5

I need some assistance with splitting a large SAS dataset into smaller datasets.

Each month I'll have a dataset containing a few million records. This number will vary from month to month. I need to split this dataset into multiple smaller datasets containing 250,000 records each. For example, if I have 1,050,000 records in the original dataset then I need the end result to be 4 datasets containing 250,000 records and 1 dataset containing 50,000 records.

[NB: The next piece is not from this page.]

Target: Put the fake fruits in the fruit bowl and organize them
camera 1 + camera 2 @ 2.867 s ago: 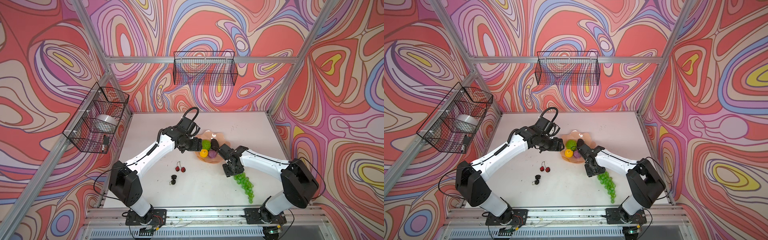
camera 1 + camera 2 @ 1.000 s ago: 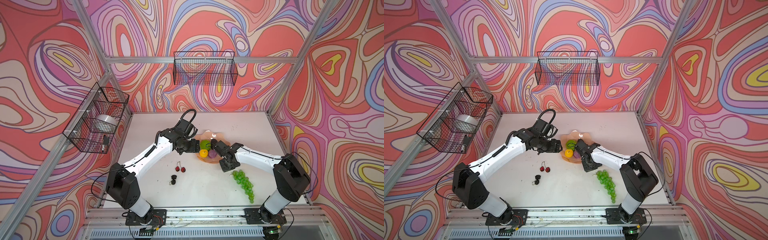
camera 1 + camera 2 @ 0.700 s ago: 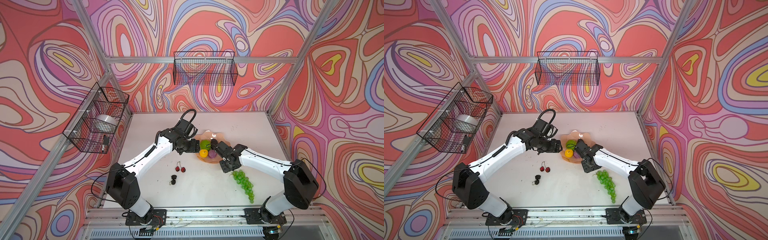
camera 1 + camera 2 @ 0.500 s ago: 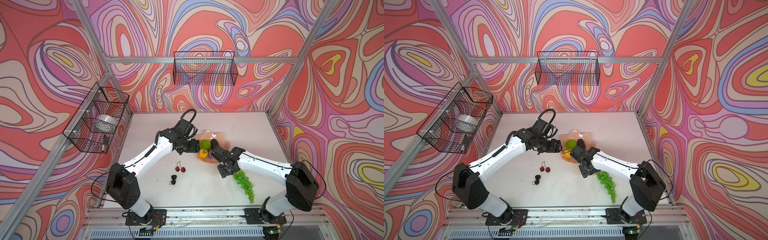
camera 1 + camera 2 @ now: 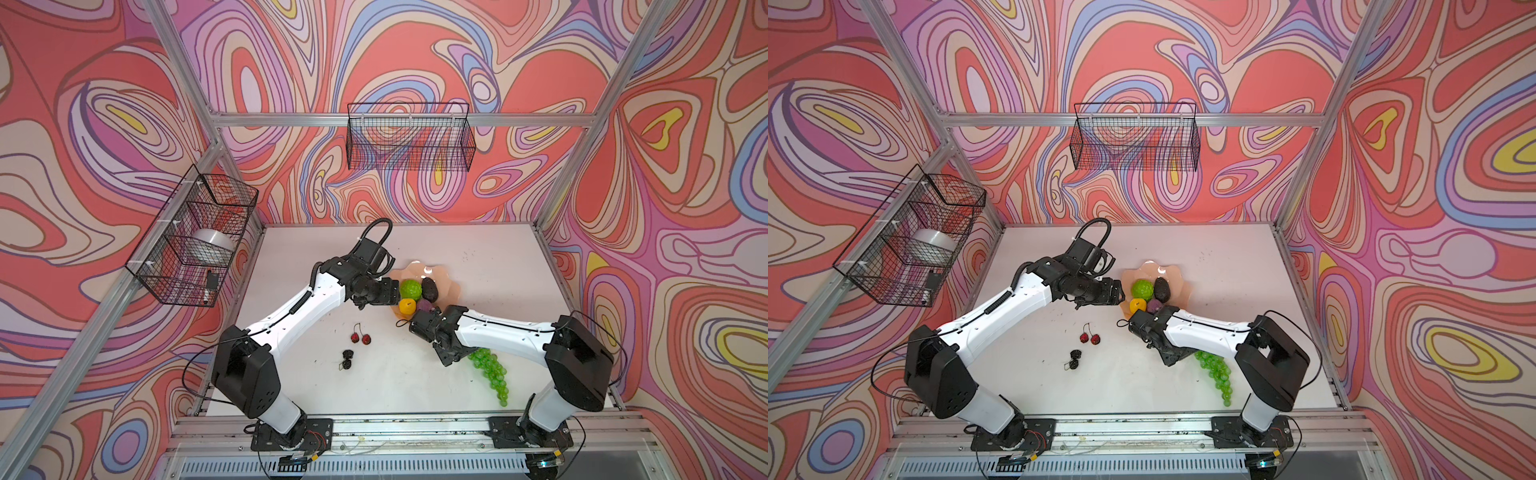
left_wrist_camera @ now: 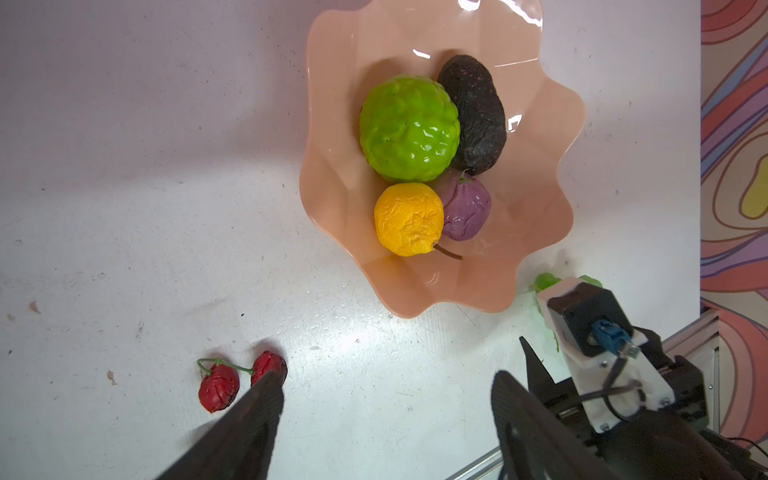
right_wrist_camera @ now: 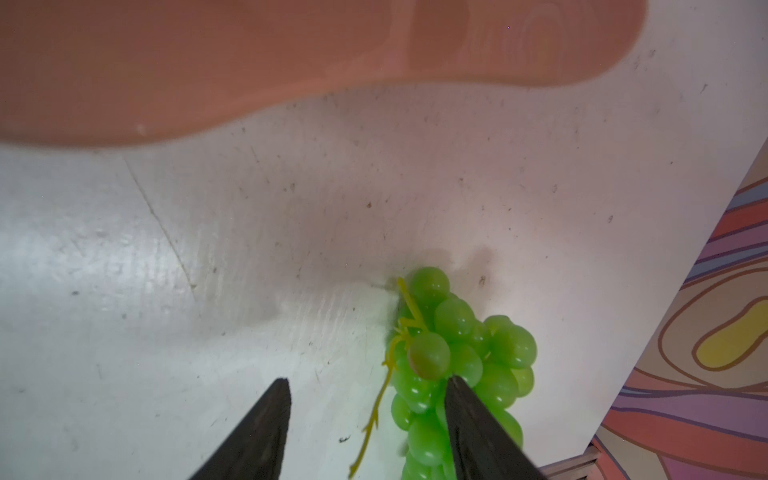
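The fruit bowl [image 6: 340, 124], a glossy peach-pink dish with a scalloped rim, sits on the white table [image 5: 415, 386], and four of the fake fruits lie clustered in its middle. The bumpy lime-green ball [image 6: 409, 129] touches the dark avocado [image 6: 473, 112]. On the side of the bowl nearer the robot's bases, the yellow fruit [image 6: 407, 218] presses against the purple bumpy ball [image 6: 465, 208]. Three fruits lie outside the bowl. The red cherry pair [image 6: 218, 386] is on the table off the bowl's left front, well clear of the rim. The black berries [image 5: 347, 359] are a little farther from the bowl than the cherries. The green grape bunch [image 7: 453, 353] is stretched out off the bowl's right front, its stem end pointing toward the bowl. The left gripper [image 6: 386, 386] hovers at the bowl's left edge with its jaws spread wide and nothing between them (in its wrist view one fingertip covers part of a cherry). The right gripper [image 7: 368, 384] is low over the table just in front of the bowl. Its jaws are parted and hold nothing. One finger overlaps the top of the grape bunch, and the thin yellow stem trails in the gap, but I cannot tell whether the finger touches the grapes.
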Controlling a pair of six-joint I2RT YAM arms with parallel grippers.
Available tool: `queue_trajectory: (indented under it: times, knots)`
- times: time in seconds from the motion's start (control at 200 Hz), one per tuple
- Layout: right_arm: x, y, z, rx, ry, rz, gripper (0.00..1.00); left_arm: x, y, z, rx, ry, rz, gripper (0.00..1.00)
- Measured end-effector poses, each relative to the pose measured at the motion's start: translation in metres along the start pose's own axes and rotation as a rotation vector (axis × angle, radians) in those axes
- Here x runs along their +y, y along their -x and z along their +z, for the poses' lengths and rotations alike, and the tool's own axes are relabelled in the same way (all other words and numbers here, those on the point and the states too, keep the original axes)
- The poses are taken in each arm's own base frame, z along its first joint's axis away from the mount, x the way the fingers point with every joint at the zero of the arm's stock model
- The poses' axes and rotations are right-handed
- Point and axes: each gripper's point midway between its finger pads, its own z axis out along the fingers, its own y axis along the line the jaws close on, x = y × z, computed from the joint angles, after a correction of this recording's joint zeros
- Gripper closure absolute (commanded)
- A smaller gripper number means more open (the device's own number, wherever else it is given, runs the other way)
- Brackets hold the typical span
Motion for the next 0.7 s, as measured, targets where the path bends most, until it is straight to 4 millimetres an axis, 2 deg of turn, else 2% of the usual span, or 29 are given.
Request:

From what I've been looking at it appears this will require using macros. Unfortunately I'm fairly new to SAS (unfamiliar with using macros) and don't have a lot of time to accomplish this. Any help would be greatly appreciated.

user2941280
  • 285
  • 3
  • 9
  • 16

6 Answers6

4

Building on Joe's answer, maybe you could try something like this :

%MACRO SPLIT(DATASET);

%LET DATASET_ID = %SYSFUNC(OPEN(&DATASET.));
%LET NOBS = %SYSFUNC(ATTRN(&DATASET__ID., NLOBS));
%LET NB_DATASETS = %SYSEVALF(&NOBS. / 250000, CEIL);

DATA 
  %DO I=1 %TO &NB_DATASETS.;
    WANT&I. 
  %END;;

  SET WANT;

  %DO I=1 %TO &NB_DATASETS.;

    %IF &I. > 1 %THEN %DO; ELSE %END; IF _N_ LE 2.5E5 * &I. THEN OUTPUT WANT&I.;

  %END;
RUN;
%MEND SPLIT;    
ftrotter
  • 3,066
  • 2
  • 38
  • 52
Karim L
  • 90
  • 4
  • This is very similar to what I ended up doing in the end. Thanks. – user2941280 Feb 03 '14 at 12:56
  • 2
    Since my edit was not approved for changing the answer too much, I'd like to point out here that there are some minor improvements/corrections to be made: 1) It would be a good idea to also close the dataset to prevent it from locking later. 2) SET WANT; should be SET &DATASET; 3) (Nice to have) Both the number of obs per dataset and the names of those new datasets could be additional macro parameters. – Yoh Jul 04 '14 at 06:40
  • @Yoh, you should write a new answer – LuizZ Feb 24 '22 at 02:33
1

You can do it without macros at all, if you don't mind asking for datasets that may not exist, and have a reasonable bound on things.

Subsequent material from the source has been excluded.